Debate entre descendientes de españoles por la regularización de migrantes y los plazos de la Ley de Nietos

REGULACIÓN DE INMIGRANTES

Consulado General de España en Buenos Aires
Consulado General de España en Buenos Aires | Consulado General de España en Argentina

La regulación extraordinaria de personas migrantes anunciada por el Gobierno ha abierto un intenso debate entre descendientes de españoles que esperan la nacionalidad al amparo de la Ley de Memoria Democrática (LMD), especialmente en países como Cuba.

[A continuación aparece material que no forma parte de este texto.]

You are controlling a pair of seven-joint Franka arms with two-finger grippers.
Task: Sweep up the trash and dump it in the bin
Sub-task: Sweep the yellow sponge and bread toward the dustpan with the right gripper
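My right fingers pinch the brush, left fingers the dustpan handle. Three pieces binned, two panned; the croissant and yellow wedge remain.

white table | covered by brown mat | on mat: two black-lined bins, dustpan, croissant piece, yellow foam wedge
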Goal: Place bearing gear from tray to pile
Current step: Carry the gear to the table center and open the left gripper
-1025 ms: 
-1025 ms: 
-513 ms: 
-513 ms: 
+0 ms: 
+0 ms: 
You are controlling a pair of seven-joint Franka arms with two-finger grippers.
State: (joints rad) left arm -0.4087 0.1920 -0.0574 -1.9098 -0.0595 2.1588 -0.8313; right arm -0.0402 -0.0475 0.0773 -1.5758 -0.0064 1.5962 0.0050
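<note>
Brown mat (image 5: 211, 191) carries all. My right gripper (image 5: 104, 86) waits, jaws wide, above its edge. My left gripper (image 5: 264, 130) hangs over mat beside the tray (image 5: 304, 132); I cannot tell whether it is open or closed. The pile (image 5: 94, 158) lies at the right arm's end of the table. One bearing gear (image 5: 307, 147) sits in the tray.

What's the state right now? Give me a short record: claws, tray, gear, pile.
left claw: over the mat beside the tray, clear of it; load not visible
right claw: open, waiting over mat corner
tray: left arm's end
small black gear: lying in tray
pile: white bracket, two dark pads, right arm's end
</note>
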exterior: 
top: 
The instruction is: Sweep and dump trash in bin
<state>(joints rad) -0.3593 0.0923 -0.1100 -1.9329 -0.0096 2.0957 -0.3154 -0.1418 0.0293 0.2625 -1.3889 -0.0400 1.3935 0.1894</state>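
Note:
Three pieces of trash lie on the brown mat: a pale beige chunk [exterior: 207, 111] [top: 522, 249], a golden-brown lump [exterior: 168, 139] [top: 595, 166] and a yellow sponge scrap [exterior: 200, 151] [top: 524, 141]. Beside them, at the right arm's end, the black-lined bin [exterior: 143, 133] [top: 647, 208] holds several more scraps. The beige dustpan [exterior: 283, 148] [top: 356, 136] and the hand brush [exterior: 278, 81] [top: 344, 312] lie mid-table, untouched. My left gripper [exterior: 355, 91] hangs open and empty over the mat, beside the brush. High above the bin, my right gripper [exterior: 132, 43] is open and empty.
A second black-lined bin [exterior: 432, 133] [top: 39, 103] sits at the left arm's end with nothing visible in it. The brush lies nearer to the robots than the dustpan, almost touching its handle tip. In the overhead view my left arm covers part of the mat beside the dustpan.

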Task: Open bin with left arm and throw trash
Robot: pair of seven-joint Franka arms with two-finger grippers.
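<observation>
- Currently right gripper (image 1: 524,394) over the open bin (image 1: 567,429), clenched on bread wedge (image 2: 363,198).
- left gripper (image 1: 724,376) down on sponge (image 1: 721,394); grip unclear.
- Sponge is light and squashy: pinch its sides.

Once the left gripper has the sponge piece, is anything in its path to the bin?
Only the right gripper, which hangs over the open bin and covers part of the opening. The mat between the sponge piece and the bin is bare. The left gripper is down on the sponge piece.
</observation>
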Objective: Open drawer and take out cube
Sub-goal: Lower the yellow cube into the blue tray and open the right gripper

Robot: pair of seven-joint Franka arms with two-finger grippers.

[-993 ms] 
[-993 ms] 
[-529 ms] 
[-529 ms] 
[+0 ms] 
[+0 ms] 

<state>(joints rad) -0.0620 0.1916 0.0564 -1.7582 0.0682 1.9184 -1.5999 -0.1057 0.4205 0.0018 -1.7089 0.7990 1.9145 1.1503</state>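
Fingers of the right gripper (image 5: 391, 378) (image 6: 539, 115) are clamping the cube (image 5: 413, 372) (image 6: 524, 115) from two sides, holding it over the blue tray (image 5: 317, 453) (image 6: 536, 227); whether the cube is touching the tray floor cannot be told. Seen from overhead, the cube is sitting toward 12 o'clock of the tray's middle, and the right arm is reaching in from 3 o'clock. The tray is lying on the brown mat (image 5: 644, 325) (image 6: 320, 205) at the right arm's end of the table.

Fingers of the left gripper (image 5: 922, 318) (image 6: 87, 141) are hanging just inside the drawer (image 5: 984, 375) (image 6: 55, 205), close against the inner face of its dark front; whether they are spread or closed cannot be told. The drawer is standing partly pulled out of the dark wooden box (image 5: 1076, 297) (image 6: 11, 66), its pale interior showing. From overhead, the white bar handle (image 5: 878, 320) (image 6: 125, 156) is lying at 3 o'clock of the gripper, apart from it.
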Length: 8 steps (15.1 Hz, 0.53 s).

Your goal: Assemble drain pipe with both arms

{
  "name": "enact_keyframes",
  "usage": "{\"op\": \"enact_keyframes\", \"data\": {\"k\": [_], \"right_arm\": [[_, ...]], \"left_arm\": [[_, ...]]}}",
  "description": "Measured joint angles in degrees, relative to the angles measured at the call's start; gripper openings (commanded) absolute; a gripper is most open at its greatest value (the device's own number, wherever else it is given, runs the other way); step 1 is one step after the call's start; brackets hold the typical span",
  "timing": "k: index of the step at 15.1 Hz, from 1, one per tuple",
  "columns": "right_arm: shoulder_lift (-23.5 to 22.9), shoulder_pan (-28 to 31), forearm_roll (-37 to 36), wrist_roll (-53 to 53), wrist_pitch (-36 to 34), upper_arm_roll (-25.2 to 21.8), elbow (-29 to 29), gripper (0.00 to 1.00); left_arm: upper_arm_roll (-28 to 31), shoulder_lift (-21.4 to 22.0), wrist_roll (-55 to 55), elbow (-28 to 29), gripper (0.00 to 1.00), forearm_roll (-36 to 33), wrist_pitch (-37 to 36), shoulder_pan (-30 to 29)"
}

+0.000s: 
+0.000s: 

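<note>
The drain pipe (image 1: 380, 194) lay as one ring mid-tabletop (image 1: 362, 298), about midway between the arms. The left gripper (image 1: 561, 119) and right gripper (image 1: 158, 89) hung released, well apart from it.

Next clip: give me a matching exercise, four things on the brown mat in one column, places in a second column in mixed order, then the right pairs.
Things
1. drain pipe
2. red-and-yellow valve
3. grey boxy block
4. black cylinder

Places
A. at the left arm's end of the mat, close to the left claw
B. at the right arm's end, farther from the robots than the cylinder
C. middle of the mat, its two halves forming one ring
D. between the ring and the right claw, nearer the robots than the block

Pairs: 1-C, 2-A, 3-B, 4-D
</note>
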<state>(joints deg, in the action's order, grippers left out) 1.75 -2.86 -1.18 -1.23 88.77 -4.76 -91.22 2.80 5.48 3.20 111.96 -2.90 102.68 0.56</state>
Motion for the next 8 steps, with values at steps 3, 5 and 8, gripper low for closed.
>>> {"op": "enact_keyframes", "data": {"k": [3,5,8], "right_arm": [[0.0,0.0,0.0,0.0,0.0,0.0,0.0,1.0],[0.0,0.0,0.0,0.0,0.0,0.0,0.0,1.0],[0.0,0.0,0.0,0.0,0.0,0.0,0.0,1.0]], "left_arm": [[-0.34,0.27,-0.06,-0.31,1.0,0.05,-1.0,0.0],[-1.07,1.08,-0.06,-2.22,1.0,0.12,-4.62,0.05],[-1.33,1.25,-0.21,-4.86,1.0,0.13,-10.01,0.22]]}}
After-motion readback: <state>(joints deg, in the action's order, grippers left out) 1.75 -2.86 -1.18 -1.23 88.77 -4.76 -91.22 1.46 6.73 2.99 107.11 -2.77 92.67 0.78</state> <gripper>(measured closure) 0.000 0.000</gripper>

En redes sociales, numerosos solicitantes expresan su malestar al considerar que se está priorizando a personas en situación administrativa irregular frente a quienes reclaman un derecho de sangre y llevan años inmersos en procesos legales.

Una de las voces más visibles ha sido la de Yanet Ramírez, usuaria cubana que denuncia lo que considera una situación injusta para los descendientes de españoles en el exterior. “¿Acaso los descendientes españoles en Cuba no tenemos ese derecho? ¿Cómo es posible que se priorice a indocumentados que entraron al país sin ser descendientes y se les den más derechos que a nosotros, que queremos retornar de forma legal?”, cuestiona en un mensaje que ha tenido amplia repercusión.

En la misma línea, otros usuarios inciden en los largos retrasos en los consulados, donde muchos expedientes acumulan esperas de más de tres años. “Primero lo primero: ocúpense de los españoles que tienen en un limbo burocrático”, reclama otra solicitante, que pide reforzar los recursos consulares antes de abrir nuevos procesos.

El debate también ha incorporado argumentos jurídicos y políticos. Algunos descendientes recuerdan que la nacionalidad española se transmite por ius sanguinis y critican que, a su juicio, se estén agilizando trámites para supuestos basados en el ius solis. “No estamos en contra de los derechos de los migrantes, pero hay que priorizar a los descendientes por derecho y por vergüenza histórica”, señalan en otros mensajes.

Frente a estas críticas, también hay voces que piden rebajar la confrontación y rechazan que la regularización migratoria tenga como objetivo alterar el censo electoral. “No estamos contra ellos, estamos con ellos; otra cosa es alimentar el relato de los millones”, apuntan algunos usuarios, defendiendo que ambos procesos —regularización y nacionalidad— no son equivalentes.

El cruce de opiniones refleja dos realidades distintas: la de quienes reclaman una solución humanitaria y administrativa para personas migrantes que ya residen y viven en España y la de los descendientes de españoles que, desde el exterior, denuncian retrasos, falta de medios y una sensación de agravio comparativo en su acceso a la nacionalidad.